No, I see no problems with what you want to do. If you are running the LEDs at 20mA and have no more than 126 volts worth of LEDs, you can put them in series and probably don't need to tweak anything. If you can, bypass the series resistors in the prefab LED strings to save the wasted power. You would probably use the circuit in figure 1 of the article. If you don't mind running a third wire to the LED string, you could use one of the LEDs as the voltage reference as in the lamp and in figure 2 of the article. R4 has a lot of adjustment range to it. BTW, you can power less than 7 LEDs with the circuit, but the dimming operation will be very abrupt, due to the steep slope of the rectified sine-wave at this low voltage.
It's a practical device that anyone could use. Doesn't look too difficult to build, either. I think I'll modify my wife's floor-standing lamp. Her lamp as it is now either has a hot glaring incandescent or a lousy CFR. This might be just what she needs.
Not easy to bypass the resistor, but it doesn't drop a lot when powering modules at 12VDC. 36 LEDs would be 12, 50mm modules, so I'd put 6 in series for 72V, and run two strings.
A small (5VA or so) transformer with dual primaries costs less than $5 (see DIgiKey 237-1042-ND, e.g.) and cna be used as an isolation transformer, probably compact enough to build into the base. Leave the low voltage seconary winding(s) open, and use one primary as the output.
dbell5, Yes, if someone can touch the uninsulated LED strip, you definitely need some kind of isolation transformer. Thanks for the cheap alternative suggestion.
BTW, if you cannot bypass the resistors in the prefab strings, you will have to add a complement to R8 and D9 to all secondary strings. If you can tap into it, you may be able to use the first resistor in one string as R8 and the first LED as D9. Then you could just parallel all additional strings with no added components.
Allied has a cheaper 50VA isolation transformer. 70218526. It costs just $11.66. I didn't see that when I wrote the article. That's the cheapest isolation transformer they have.

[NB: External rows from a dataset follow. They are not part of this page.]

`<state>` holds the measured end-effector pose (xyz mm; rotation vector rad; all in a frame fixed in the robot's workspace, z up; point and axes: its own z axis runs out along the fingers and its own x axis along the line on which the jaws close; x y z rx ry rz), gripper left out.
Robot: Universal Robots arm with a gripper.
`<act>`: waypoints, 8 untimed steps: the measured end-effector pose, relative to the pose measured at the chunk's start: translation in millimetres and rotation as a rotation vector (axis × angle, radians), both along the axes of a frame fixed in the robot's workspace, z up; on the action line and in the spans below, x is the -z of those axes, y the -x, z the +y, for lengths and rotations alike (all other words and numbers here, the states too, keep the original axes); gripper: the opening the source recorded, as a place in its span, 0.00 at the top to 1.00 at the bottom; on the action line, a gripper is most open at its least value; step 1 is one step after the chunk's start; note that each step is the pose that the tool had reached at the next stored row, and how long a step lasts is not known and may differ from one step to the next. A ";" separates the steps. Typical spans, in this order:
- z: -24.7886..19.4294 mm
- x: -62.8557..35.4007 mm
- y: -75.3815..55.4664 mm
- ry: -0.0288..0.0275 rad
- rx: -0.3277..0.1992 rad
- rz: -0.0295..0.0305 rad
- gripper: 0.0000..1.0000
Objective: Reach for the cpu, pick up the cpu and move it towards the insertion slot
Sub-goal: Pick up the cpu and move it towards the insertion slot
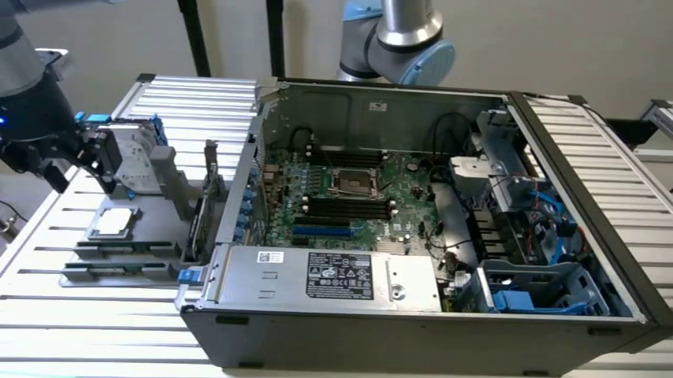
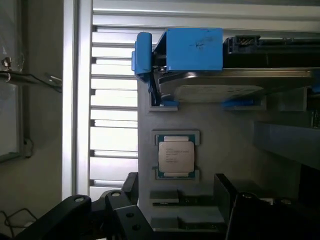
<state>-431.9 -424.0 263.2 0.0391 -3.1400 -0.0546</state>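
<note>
Currently, at the exterior view's left, I see the gripper [image 1: 82, 179] hanging near the cpu [image 1: 113, 222] on its grey tray [image 1: 150, 227], jaws spread wide and empty, well apart from the insertion slot [image 1: 352, 183] mid-frame inside the case [image 1: 421, 335]. On the wrist view, the cpu [image 2: 176, 156] lies flat between the parted fingers [image 2: 117, 215] and the blue-bracketed hard drive [image 2: 220, 86].

Plain pale wall [image 1: 589, 47] behind. Two black upright posts [image 1: 195, 39] stand vs. the wall, toward the exterior view's left. Bench [image 1: 94, 315] = silver slatted top w/ dark gaps btw. slats; the front slats glare white under strong light. Wrist view: slats [image 2: 112, 135] lit bright, beige surface [image 2: 40, 125] past the bench edge, thin cable [image 2: 10, 220] seen against it.
</note>
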 end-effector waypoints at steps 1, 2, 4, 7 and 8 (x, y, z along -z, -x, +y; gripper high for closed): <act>-0.2 1.8 -0.9 0.0000 0.000 -0.0002 0.29; -0.5 3.6 -1.7 0.0000 0.000 -0.0001 0.29; -0.9 7.4 -3.2 0.0000 0.000 -0.0003 0.29; -1.5 12.7 -4.8 0.0000 0.000 -0.0003 0.29; -1.6 14.5 -5.2 0.0000 0.000 -0.0002 0.29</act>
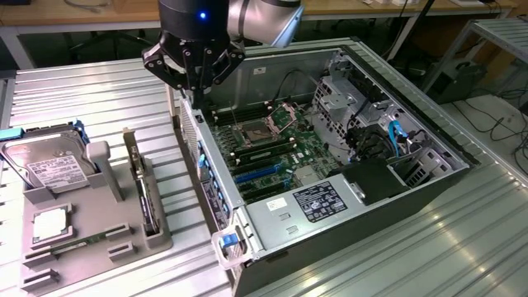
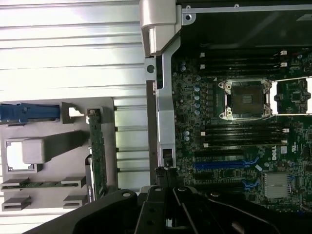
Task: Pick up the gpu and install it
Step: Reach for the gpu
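Gpu, a thin green circuit-board card w/ silver end bracket, isn't being held: the black gripper is hanging w/ fingers pinched together on nothing, above the tray-side wall of the open dark-grey PC tower case lying on its side. Inside the case a green motherboard w/ square silver CPU socket is facing up. The gpu is standing on edge in a slot of the grey plastic holder tray, to the exterior view's left of the case, near a silver boxy hard drive w/ white label; everything is sitting on a ribbed metal table.
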You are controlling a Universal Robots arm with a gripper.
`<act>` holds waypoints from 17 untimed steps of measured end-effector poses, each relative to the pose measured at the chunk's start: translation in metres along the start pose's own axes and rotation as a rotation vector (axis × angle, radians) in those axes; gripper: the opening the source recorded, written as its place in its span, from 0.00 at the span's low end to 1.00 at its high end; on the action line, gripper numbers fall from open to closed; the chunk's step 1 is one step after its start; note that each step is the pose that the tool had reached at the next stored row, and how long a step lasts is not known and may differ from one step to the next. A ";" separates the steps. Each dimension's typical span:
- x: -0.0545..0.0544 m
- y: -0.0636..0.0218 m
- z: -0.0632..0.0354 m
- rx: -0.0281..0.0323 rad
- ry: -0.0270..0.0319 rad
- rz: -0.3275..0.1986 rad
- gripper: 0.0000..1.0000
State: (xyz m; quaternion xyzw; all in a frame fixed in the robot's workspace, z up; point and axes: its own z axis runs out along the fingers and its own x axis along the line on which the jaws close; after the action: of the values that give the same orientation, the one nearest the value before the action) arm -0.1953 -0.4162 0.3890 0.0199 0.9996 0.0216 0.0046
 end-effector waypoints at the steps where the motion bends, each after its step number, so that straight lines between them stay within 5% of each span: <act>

Thanks! I think Radio Shack should re-define itself as the Geek Shop or the Robo Shop. They should sell Sugru and 3D printers and quadracopters. Forget the consumer electronics I can buy at Best Buy. Radio Shack could hold weekend gatherings where geeks could teach geeks. In the 1970s I bought vacuum tubes to repair trashed TVs so I could resell them. Radio Shack and all similar companies should sell to us Makers. Real Guys don't do woodworking and auto repair anymore.
The circuit is far too complex. All it needs is a capacitor-fed supply with 3 or 4 capacitors and a rotary switch. Or you can use less capacitors and a full / half-wave set of diodes and some switches.
I've tried the technique you're describing and it has flaws. Potentially destructive current spikes flow as you switch from one capacitor to another. Even if you have an electrolytic capacitor across the LED string to absorb the current spikes, they will eventually damage the switch contacts. Solving this problem would make the circuit more complex than the one featured here. Also, you would not have continuously-adjustable brightness control. Also, a circuit with several non-polarized, high-voltage capacitors will get pretty large, especially when powering a large string of LEDs.